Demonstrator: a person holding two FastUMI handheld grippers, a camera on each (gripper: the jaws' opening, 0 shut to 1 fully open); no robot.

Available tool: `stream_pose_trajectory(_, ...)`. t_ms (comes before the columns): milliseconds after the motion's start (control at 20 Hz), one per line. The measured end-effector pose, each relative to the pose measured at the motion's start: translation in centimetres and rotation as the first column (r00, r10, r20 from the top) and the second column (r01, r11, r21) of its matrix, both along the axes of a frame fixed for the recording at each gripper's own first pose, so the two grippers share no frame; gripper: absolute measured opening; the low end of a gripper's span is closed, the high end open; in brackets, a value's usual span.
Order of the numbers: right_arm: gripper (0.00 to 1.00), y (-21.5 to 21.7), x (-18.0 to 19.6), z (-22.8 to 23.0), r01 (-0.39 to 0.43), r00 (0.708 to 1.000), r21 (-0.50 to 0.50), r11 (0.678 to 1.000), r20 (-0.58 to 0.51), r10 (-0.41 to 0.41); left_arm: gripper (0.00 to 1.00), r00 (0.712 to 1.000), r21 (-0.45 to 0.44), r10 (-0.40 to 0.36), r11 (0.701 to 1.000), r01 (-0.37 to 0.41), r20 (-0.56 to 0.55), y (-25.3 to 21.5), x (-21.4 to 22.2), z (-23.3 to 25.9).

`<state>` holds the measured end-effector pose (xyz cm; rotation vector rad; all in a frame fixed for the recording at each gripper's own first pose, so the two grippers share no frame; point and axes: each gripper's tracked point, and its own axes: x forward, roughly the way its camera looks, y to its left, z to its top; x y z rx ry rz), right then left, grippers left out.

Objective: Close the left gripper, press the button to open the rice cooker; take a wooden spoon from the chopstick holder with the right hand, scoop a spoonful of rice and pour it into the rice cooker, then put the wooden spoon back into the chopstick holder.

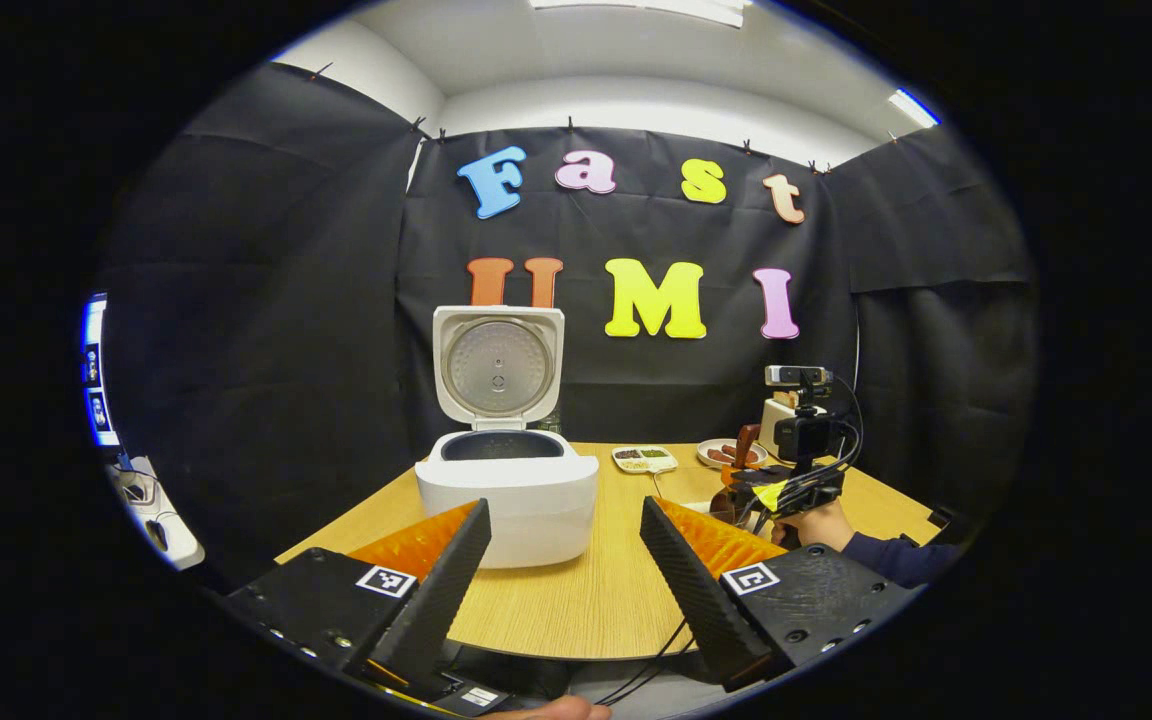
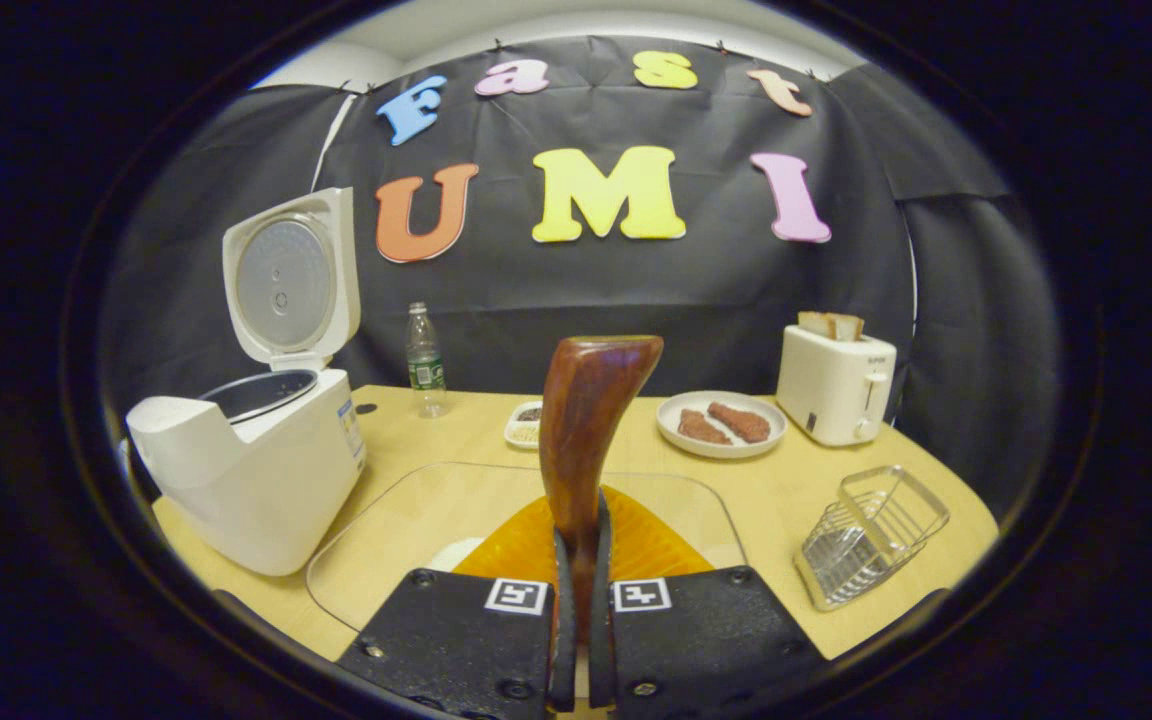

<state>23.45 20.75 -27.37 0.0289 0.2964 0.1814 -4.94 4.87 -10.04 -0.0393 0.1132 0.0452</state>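
Already you had the rice cooker [image 2: 256, 470] open on the table [image 1: 596, 600], its lid [image 1: 498, 365] upright, and the wooden spoon [image 2: 586, 430] out of the wire chopstick holder [image 2: 866, 535]; scooping, pouring and returning the spoon appeared to remain. Your right gripper [image 2: 576, 640] was clamped narrowly on the spoon's handle, both fingers pressing it, bowl end raised, while your left gripper [image 1: 564, 560] stood wide apart, empty, facing the cooker.
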Motion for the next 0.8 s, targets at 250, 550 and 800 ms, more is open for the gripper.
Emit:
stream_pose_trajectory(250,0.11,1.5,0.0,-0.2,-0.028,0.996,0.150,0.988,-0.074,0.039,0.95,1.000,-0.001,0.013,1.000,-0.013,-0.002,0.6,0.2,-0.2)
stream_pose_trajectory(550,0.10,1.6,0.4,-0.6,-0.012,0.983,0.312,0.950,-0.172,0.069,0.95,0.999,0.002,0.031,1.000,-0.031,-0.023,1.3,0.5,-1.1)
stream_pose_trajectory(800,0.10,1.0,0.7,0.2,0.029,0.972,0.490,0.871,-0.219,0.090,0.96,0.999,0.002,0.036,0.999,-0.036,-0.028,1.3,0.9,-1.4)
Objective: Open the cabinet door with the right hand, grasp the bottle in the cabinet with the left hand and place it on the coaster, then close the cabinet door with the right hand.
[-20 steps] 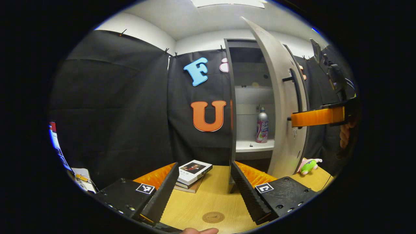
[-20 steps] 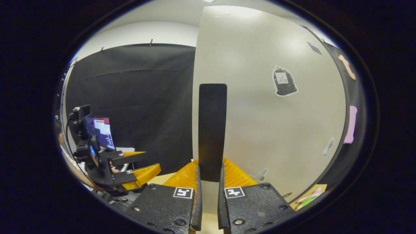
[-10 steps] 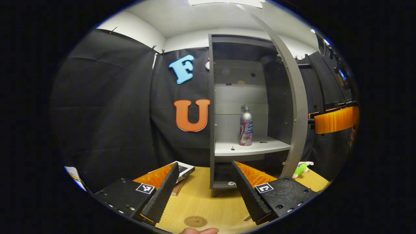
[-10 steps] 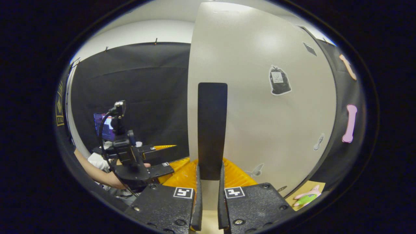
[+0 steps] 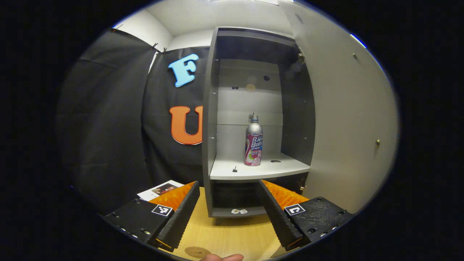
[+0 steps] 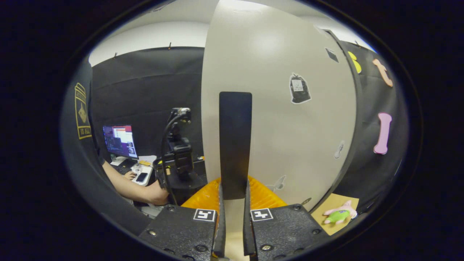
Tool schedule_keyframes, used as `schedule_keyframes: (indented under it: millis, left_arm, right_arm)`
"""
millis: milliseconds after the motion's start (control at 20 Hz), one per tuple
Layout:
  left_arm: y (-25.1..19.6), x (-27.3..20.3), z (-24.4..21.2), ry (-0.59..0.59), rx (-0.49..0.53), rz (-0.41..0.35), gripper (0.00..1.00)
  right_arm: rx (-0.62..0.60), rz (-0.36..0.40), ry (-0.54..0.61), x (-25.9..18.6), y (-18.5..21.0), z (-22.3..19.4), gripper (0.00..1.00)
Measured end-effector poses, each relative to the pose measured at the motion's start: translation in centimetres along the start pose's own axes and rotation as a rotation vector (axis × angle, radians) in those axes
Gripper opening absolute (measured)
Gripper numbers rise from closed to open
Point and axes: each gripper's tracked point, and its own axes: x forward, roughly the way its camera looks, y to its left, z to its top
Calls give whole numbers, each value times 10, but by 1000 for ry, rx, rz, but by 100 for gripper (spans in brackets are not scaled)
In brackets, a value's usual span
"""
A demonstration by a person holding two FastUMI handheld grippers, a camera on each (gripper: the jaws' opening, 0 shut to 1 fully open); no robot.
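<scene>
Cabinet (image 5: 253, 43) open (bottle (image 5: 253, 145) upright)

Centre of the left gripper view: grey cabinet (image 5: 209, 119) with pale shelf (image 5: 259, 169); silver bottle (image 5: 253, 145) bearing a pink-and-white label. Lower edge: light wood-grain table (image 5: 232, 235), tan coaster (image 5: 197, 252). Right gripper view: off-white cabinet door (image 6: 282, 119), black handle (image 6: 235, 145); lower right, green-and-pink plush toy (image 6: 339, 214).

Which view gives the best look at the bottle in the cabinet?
The left gripper view: the bottle stands upright on the cabinet shelf, straight ahead and unobstructed. The right gripper view faces the outside of the open door, with the right gripper shut on the door handle, so the door hides the bottle.
</scene>
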Motion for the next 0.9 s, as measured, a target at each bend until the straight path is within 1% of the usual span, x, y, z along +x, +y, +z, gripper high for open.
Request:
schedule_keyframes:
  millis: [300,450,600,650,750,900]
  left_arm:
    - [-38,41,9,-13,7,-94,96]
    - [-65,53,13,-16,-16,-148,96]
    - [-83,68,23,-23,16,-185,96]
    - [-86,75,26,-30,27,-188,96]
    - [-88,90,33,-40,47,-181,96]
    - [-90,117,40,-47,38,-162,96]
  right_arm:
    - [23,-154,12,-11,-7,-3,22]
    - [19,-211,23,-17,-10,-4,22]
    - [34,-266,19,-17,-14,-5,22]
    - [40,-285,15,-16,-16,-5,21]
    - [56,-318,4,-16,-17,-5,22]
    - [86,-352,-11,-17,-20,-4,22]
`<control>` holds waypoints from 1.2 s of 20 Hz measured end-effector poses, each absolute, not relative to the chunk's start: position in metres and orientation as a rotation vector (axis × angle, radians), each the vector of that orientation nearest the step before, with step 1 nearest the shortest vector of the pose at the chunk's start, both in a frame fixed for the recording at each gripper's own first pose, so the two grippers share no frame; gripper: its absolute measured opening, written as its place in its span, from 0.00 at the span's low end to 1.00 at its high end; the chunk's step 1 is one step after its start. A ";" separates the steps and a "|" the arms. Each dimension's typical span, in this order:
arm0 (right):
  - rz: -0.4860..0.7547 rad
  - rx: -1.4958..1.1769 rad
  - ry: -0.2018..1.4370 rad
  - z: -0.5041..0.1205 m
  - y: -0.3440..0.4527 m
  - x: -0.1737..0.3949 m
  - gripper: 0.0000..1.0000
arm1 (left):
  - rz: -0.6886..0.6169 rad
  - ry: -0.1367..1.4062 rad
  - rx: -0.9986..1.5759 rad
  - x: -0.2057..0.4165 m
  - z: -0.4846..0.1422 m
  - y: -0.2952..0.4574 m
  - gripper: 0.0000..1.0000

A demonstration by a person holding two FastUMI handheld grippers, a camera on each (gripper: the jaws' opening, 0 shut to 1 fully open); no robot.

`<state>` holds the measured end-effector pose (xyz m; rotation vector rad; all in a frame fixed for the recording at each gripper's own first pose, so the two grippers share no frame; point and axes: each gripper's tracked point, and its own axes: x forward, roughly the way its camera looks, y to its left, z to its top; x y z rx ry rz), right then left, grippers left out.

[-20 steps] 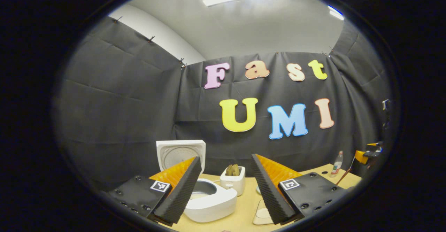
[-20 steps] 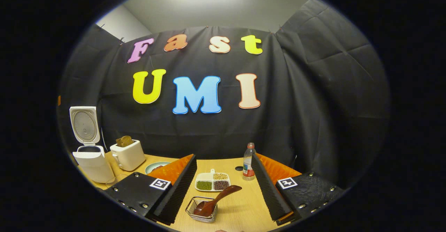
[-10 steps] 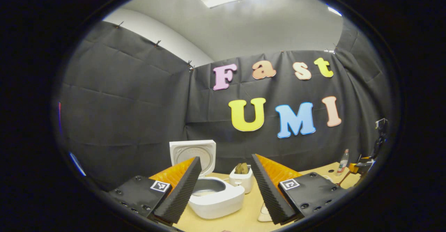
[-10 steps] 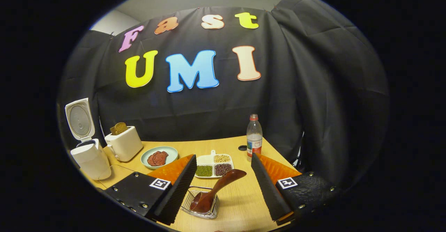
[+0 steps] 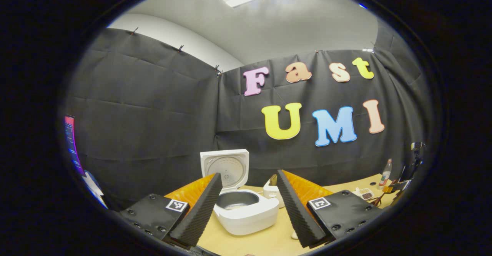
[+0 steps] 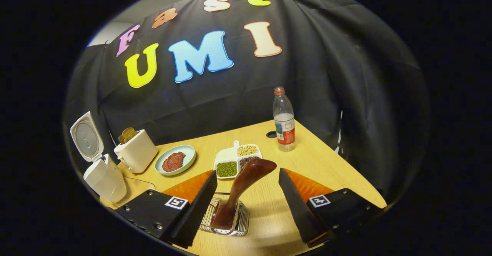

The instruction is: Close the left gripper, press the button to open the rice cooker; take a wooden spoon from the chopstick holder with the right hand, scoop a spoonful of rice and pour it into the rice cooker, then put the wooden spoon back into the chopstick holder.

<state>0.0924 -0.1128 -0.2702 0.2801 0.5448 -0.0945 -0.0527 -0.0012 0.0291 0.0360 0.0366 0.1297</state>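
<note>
wooden spoon [image 6: 241,188] in chopstick holder [image 6: 227,221], fingers [image 6: 196,206] apart

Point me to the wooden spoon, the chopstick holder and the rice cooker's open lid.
wooden spoon [image 6: 246,179]: right gripper view, on the middle of its handle.
chopstick holder [image 6: 242,223]: right gripper view, on the wire wall at its right side.
rice cooker lid [image 5: 225,169]: left gripper view, on the round inner plate of the raised lid.

White rice cooker [image 5: 246,213] open; wooden spoon [image 6: 240,190] in wire chopstick holder [image 6: 226,222].
</note>
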 end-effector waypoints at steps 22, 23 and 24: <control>-0.020 0.307 0.508 -0.216 -0.068 0.090 0.10 | 0.065 0.031 -0.032 -0.035 0.013 0.027 0.99; -0.024 0.313 0.489 -0.206 -0.063 0.087 0.10 | 0.052 0.031 -0.036 -0.030 0.012 0.031 0.94; -0.027 0.320 0.470 -0.195 -0.057 0.086 0.10 | 0.039 0.031 -0.042 -0.026 0.012 0.035 0.99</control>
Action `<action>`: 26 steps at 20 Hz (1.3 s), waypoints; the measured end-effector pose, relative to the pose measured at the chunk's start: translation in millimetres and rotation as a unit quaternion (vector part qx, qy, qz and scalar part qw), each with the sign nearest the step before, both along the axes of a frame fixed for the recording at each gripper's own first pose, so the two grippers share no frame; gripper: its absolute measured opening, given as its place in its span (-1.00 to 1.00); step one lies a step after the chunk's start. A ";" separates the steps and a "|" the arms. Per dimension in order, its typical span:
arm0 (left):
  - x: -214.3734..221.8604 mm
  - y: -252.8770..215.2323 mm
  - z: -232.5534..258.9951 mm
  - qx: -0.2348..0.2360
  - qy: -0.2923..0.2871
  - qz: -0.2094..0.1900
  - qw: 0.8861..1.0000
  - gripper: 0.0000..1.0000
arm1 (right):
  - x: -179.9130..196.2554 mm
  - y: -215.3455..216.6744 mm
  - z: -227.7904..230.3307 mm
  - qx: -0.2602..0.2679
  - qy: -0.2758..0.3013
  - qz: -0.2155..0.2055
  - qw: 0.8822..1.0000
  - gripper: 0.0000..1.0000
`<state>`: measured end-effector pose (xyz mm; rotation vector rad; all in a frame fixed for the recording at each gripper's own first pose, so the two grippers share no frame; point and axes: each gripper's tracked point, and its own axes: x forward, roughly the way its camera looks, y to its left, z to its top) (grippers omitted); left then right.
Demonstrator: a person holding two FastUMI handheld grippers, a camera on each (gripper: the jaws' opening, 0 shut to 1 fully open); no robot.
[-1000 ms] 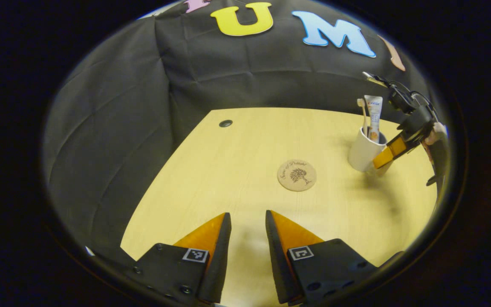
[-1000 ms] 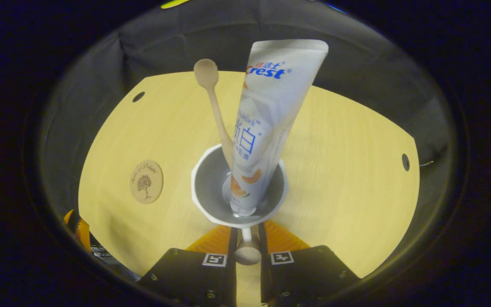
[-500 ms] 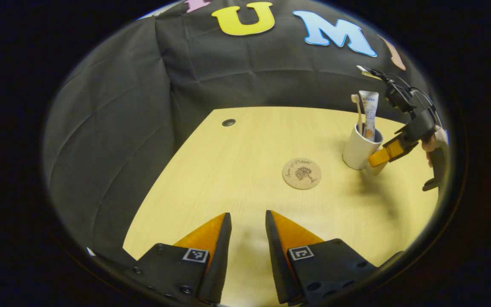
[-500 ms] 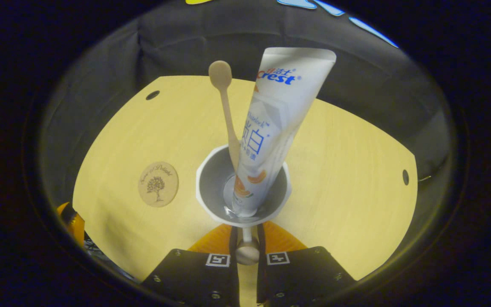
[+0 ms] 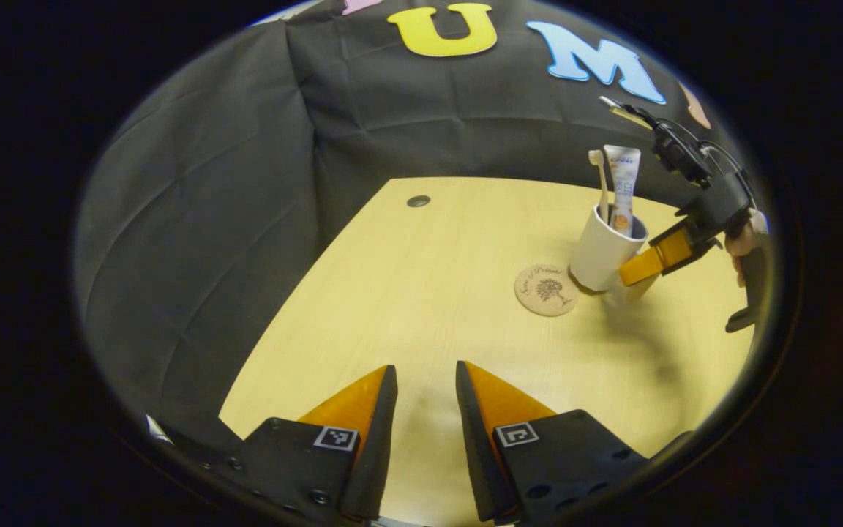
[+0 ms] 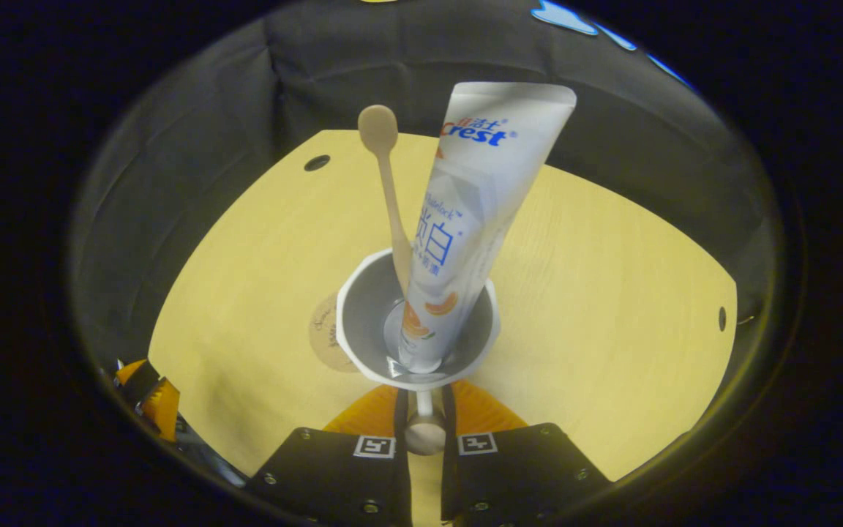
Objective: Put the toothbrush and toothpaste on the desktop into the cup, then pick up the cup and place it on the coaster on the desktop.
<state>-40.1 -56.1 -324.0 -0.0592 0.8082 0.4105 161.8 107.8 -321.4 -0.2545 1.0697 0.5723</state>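
Between right gripper [image 6: 421,410] jaws: cup [image 6: 363,322] handle; coaster [image 5: 546,290] beside.

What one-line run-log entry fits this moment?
right gripper: shut on white ceramic cup handle | cup: beside round cork coaster | left gripper: open

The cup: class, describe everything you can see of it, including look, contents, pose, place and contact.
The plain white, ceramic-looking cup has a wide rim and grey-shaded inside. A beige toothbrush and a white toothpaste tube stand in it. The right tongs pinch its handle, holding it tilted beside the round cork coaster over the pale wooden desktop.
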 end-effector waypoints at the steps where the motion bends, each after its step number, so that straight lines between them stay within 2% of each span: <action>1: -1.1 -4.2 -1.8 0.000 0.001 0.005 1.000 0.08 | -1.1 6.1 1.4 0.001 0.000 0.005 1.000 -0.68; 2: -2.8 -7.2 -2.8 -0.001 0.001 0.009 1.000 0.08 | -2.3 10.6 2.4 0.002 0.001 0.010 1.000 -0.60; 3: -3.8 -10.7 -2.8 -0.001 0.000 0.014 1.000 0.08 | -4.1 14.9 3.3 0.003 0.002 0.014 1.000 -0.68; 10: -12.0 -23.2 2.2 -0.004 0.003 0.037 0.999 0.08 | -7.0 46.6 -18.0 -0.006 0.007 0.038 0.999 -0.68; 13: -12.3 -24.8 5.5 -0.005 0.002 0.044 0.999 0.08 | -6.2 40.9 -13.9 -0.011 0.012 0.042 0.999 -0.68; 14: -11.1 -25.4 7.4 -0.005 0.002 0.046 0.999 0.08 | -4.5 41.8 -13.8 -0.013 0.013 0.044 0.999 -0.60; 17: -6.5 -26.6 13.2 -0.005 0.001 0.047 0.999 0.08 | -1.8 40.6 -7.5 -0.022 0.012 0.045 0.999 -0.60; 18: -6.5 -24.5 12.1 -0.004 0.000 0.047 0.999 0.08 | -2.0 40.2 -9.9 -0.025 0.012 0.044 0.999 -0.68; 22: -9.6 -20.5 12.3 -0.006 -0.003 0.046 0.999 0.08 | -5.5 38.1 -13.7 -0.027 0.015 0.037 0.999 -0.67; 23: -8.6 -21.1 12.7 -0.006 -0.003 0.046 0.999 0.08 | -4.6 38.0 -13.7 -0.029 0.014 0.037 0.999 -0.58; 24: -7.0 -23.3 13.0 -0.007 -0.004 0.045 0.999 -0.02 | -4.3 37.4 -13.8 -0.029 0.013 0.037 0.999 -0.66; 25: -5.5 -25.3 13.4 -0.009 -0.004 0.043 0.999 0.08 | -4.2 36.6 -13.5 -0.030 0.012 0.037 0.999 -0.61; 26: -5.4 -26.1 14.6 -0.009 -0.005 0.041 0.999 -0.02 | -3.8 36.9 -13.3 -0.031 0.012 0.036 0.999 -0.61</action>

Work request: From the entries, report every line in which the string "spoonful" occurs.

Answer:
Objective: Close the left gripper, press the button to open the rice cooker; take a wooden spoon from the chopstick holder with the right hand, scoop a spoonful of rice and pour it into the rice cooker, then put the wooden spoon back into the chopstick holder.
The instruction is: Close the left gripper, press the button to open the rice cooker; take a wooden spoon from the chopstick holder with the right hand, scoop a spoonful of rice and pour it into the rice cooker, then put the wooden spoon back into the chopstick holder.

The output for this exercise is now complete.